◆三浦透子が、冨永愛のハマり役・吉宗にさらなる深みを

 物語としてのすばらしさとともに、冨永と三浦のガチンコ芝居も胸に来る迫力があった。ここで冨永の目に浮かんでいた涙は、本物だった。役柄上は見事に三浦を包み込んだ冨永だが、俳優としては子役出身でキャリア20年超えの三浦が先輩。その実力はすでに認められるところであり、本シーンでの家重の苦しみ、痛み、葛藤の告白には画面を通しても重みがあった。真正面から受けた冨永は、どれほどの空気を感じたことか。もはや冨永以外には考えようのないハマり役となった吉宗だが、三浦演じた家重が、さらなる化学反応をもたらし、その深み、熱が、こちらにもはっきりと伝わった瞬間だった。

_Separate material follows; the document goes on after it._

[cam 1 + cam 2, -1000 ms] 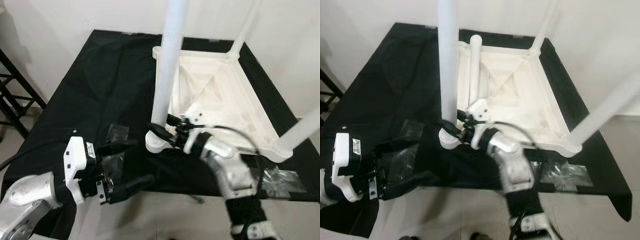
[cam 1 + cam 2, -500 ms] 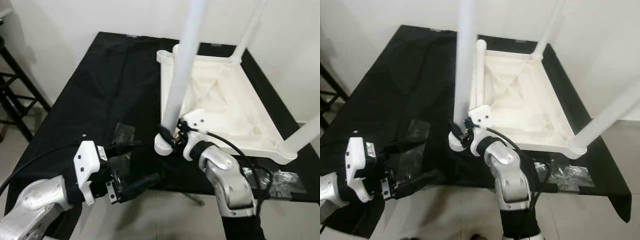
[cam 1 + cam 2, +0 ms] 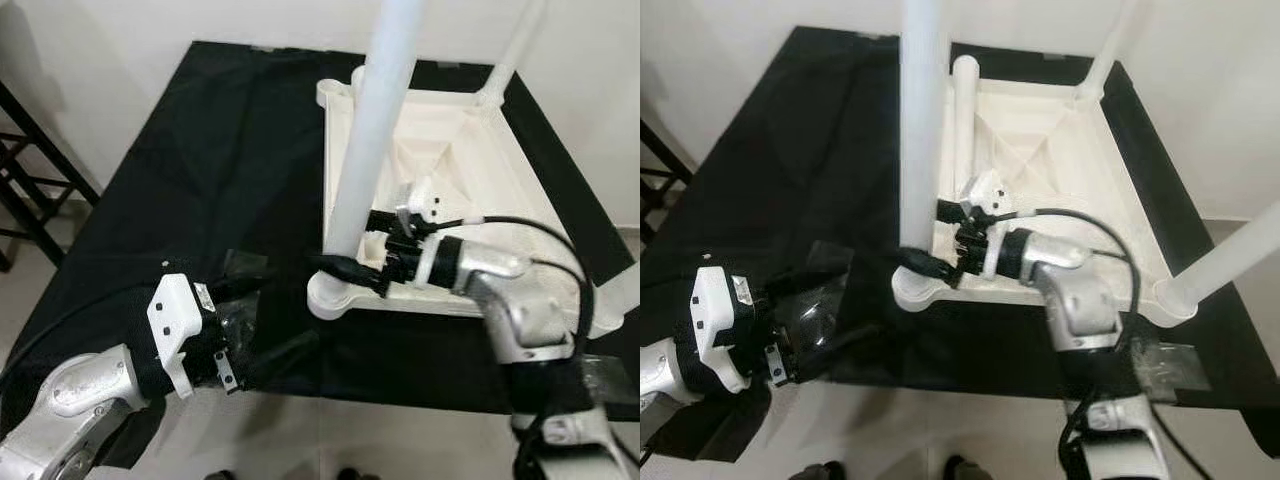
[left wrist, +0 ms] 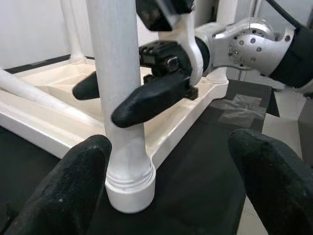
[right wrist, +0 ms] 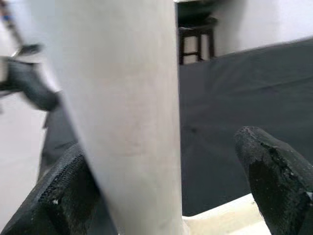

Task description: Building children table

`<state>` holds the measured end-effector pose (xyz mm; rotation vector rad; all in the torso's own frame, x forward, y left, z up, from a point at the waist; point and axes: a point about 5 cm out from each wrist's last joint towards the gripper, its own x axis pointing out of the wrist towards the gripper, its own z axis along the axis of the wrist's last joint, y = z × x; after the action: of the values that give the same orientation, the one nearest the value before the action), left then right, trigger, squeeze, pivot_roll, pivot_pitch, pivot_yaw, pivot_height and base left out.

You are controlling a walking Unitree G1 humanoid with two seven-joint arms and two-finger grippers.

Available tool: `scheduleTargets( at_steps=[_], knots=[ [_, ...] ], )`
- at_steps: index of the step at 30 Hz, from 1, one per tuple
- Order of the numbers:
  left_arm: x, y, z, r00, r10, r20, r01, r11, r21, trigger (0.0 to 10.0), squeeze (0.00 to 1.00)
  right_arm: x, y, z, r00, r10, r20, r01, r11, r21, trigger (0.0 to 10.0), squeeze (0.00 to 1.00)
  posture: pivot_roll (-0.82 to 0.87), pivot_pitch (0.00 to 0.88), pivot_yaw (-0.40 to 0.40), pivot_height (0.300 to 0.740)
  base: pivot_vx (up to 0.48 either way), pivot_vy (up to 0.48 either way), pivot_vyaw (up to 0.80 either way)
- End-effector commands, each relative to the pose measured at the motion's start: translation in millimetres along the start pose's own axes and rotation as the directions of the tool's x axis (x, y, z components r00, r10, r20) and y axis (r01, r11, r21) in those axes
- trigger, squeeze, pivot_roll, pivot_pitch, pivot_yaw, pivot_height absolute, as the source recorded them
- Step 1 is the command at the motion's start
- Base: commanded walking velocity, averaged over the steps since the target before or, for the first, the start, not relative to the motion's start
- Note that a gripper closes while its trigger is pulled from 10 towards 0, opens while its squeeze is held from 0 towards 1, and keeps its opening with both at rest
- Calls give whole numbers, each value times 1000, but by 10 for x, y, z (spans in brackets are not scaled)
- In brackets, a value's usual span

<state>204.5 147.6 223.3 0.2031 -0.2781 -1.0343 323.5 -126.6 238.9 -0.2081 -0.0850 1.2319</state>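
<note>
Your right pincer (image 3: 352, 270) straddles the upright table leg (image 3: 372, 150) near its base, fingers apart, not clamped. The leg stands at the upturned tabletop (image 3: 500, 170)'s near-left corner. Your left pincer (image 3: 265, 320), open, faces it nearby.

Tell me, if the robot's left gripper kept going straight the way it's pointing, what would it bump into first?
Probably the white table leg. The left gripper is open and points at the leg's base on the black cloth, with the right gripper around the leg just above. Depth is hard to judge.
</note>
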Motion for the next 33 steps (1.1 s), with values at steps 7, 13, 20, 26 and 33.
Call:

 いよいよ今夜、第1シーズンが終わりを迎える。村瀬(石橋蓮司)の死と同時に、行方の分からなくなっていた没日録が見つかり、吉宗の手元にわたる。そこには何が書かれているのか。第2シーズンの制作が発表されていることで、幾分か気持ちは楽だが、それでも終わってしまうのかと、今から楽しみであり、寂しくもある最終回。心して目に焼き付けたい。